HOME > Chowhound > Cookware >
What's your latest food project? Get great advice
TELL US

What's a better coffee grinder brand?

sleepycat Feb 18, 2008 01:05 PM

I wanted to buy a regular coffee grinder for hubby when he's at the office. The choice I had was Hamilton Beach at 30.00 or Cusineart for 50.00. The Cusineart looks nicer and seems more heavy duty but besides that and price are they any differences in the brands? ie durability or extra little features

  1. BarmyFotheringayPhipps Feb 19, 2008 12:51 PM

    I could not be happier with my $50 Kitchenaid blade coffee grinder. Despite what its adherents say, burr grinders are NOT better for every application, and in fact if you drink French press (as I do), burr grinders are actually worse. They grind the beans too fine, leading to sludge in the bottom of the coffee cup. Whereas just under five seconds with this blade grinder gives me a consistently perfect grind with no sludge.

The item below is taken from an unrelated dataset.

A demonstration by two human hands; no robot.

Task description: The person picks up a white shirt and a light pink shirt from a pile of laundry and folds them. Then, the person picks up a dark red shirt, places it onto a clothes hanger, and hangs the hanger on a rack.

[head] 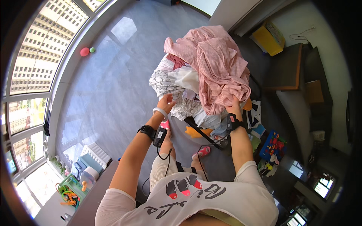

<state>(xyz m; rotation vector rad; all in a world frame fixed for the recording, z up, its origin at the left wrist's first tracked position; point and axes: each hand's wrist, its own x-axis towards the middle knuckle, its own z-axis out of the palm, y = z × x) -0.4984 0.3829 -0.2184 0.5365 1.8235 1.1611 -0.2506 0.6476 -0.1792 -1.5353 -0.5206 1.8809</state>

    Best of all, the blade assembly and cup of the Kitchenaid grinder is a separate piece from the motor. Why is this a good thing? Because it means you can chuck the top into the dishwasher to clean it, which means say goodbye to the hassle and waste of owning two coffee grinders, one for coffee and one for spices.

    7 Replies
    1. re: BarmyFotheringayPhipps
      b
      Buckethead Feb 19, 2008 07:00 PM

      I drink french press coffee every day and I would never go back to a blade grinder from my burr grinder. You just need to choose a model that has a few coarse settings. I agree that they're mainly geared towards espresso drinkers, but the consistency of a burr grinder can't be beat by a blade grinder, it's just physics.

      1. re: Buckethead
        BarmyFotheringayPhipps Feb 19, 2008 07:17 PM

        But...if I'm already getting perfect consistency from a $50 blade grinder, why do I need to spend the extra money on a burr grinder?

        1. re: Buckethead
          c
          chuckl Feb 20, 2008 02:20 PM

          if your burr grinder grinds too fine for French press, then just set it coarser. Duh. The fact is, a good burr grinder will make a more consistent grind. You might not need it, though, if all you're doing is drip or french press.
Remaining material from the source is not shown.